> [Exercise details]
Across all the entries, tally the lines holding the word "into", and give the number by itself.

= Beginning of Section =

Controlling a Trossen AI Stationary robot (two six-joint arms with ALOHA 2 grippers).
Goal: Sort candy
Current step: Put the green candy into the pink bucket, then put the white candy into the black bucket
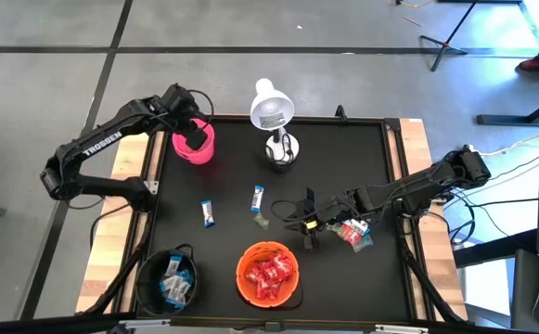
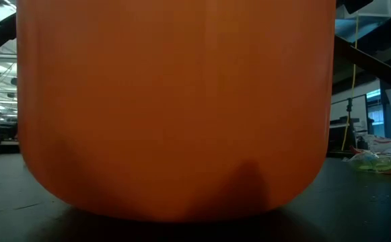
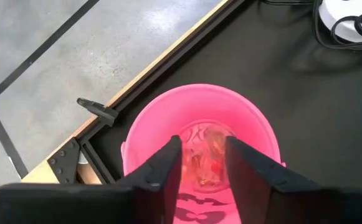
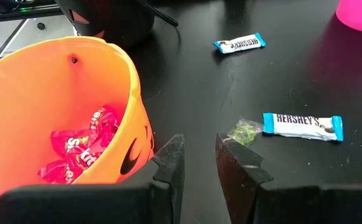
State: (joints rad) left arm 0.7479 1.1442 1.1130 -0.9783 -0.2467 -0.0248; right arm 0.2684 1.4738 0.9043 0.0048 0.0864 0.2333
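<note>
Nearer arm: the right end effector [image 1: 308, 223] sits low over the bench [image 1: 343, 158], close beside the loose candy; the left end effector [image 1: 193, 134] is well apart, over the pink cup [image 1: 195, 144].
Right end effector: fingers a narrow gap apart, nothing between them (clear in the right wrist view [image 4: 198, 163]).
Left end effector: fingers part-open above the cup [image 3: 199, 134], holding nothing that I can make out; clear-wrapped sweets lie in the cup's bottom.
Green sweet [image 4: 245, 130]: just ahead of the right fingertips and a little to one side, touching or nearly touching the end of a blue bar; crumpled, no clear long axis.
Near blue bar [image 4: 302, 125]: beyond the green sweet, long axis lying across the end effector's line of reach (so the fingers would have to turn to span its short side).
Far blue bar [image 4: 240, 43]: farther off across the bench, toward the black bowl [image 1: 169, 278], its axis slightly tilted.
Same bars from above: [image 1: 258, 198] and [image 1: 208, 213], both long axes roughly upright in the picture.
Orange bowl [image 1: 268, 274]: beside the right end effector, red candy inside.
Heap [image 1: 354, 232]: mixed candy under the right arm.
Judgement: the green sweet is the likeliest next pick.
</note>
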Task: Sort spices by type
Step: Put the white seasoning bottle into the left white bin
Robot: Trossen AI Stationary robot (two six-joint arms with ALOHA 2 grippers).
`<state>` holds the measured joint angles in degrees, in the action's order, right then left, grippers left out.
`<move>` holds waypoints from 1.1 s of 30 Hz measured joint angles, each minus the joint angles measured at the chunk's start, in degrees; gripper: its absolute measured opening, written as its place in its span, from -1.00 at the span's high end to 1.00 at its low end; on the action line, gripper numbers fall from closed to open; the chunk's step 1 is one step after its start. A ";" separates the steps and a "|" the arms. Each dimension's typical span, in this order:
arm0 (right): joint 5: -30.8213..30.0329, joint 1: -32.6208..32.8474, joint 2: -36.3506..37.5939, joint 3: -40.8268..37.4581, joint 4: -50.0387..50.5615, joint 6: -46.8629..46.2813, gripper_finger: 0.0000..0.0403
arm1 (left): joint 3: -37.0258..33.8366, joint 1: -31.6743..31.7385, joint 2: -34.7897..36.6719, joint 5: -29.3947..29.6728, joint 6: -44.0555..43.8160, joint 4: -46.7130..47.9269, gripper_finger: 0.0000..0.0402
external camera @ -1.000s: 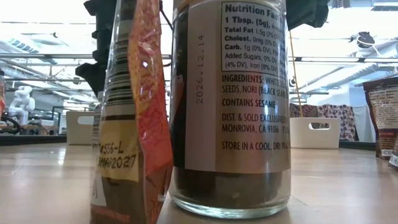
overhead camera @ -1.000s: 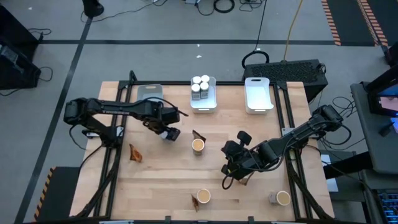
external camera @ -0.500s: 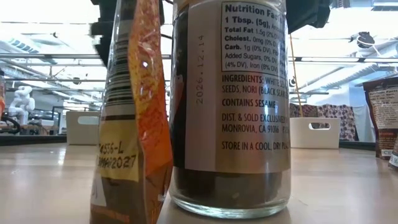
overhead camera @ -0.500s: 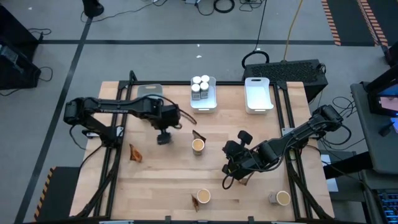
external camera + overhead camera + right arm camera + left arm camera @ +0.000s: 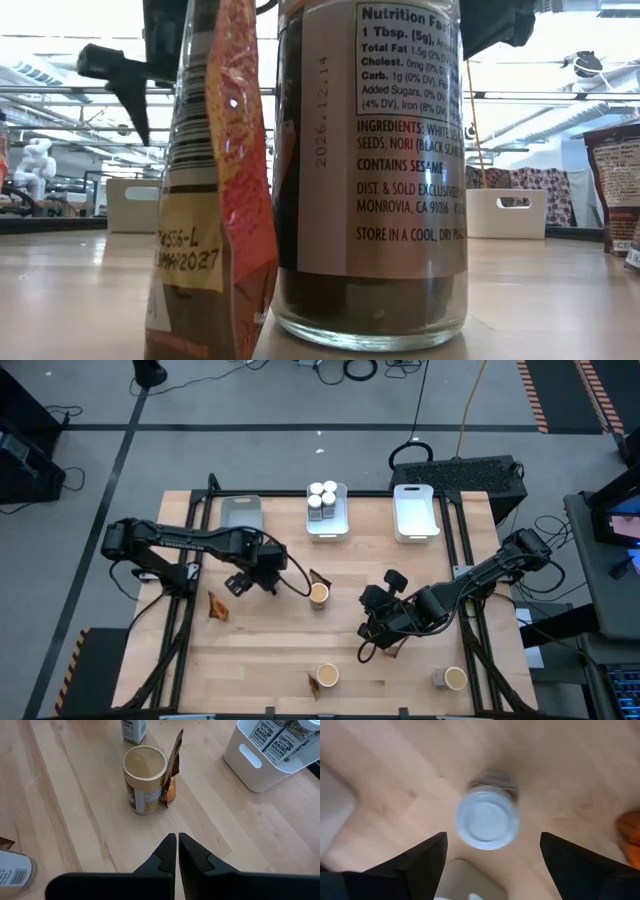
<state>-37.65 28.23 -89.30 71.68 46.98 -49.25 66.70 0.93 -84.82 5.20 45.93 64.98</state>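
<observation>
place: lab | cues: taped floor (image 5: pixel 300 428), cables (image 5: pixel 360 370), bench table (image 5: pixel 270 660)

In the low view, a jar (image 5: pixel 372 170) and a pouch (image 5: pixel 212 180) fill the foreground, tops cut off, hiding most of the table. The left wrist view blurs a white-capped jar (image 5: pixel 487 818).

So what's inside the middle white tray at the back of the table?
The middle tray holds four white-capped jars, packed together at its far end. The near end looks bare. In the right wrist view their labels show, but the tray's wall hides their bases.
</observation>
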 joint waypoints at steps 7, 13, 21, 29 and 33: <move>-0.02 -0.01 0.00 0.00 -0.01 0.11 1.00 | 0.00 0.22 -0.46 -3.19 3.87 -1.65 -0.59; 0.00 -0.01 0.00 0.00 -0.02 -0.09 1.00 | -0.63 0.44 -2.93 -4.23 7.29 -4.12 -0.59; 0.47 -0.01 0.00 0.00 0.10 -0.79 1.00 | -0.70 0.55 -5.83 -3.62 8.87 -5.26 -0.59; 0.48 -0.01 0.00 0.00 0.44 -1.07 1.00 | -0.70 2.03 -5.84 -3.49 10.40 -4.53 -0.59; 0.49 -0.01 0.00 0.00 0.55 -1.07 1.00 | -0.71 2.72 -5.84 -3.48 10.57 -4.53 -0.59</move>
<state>-37.17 28.23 -89.30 71.68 47.53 -50.33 65.98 3.65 -90.65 1.72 56.50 60.45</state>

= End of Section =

> [Result below]
2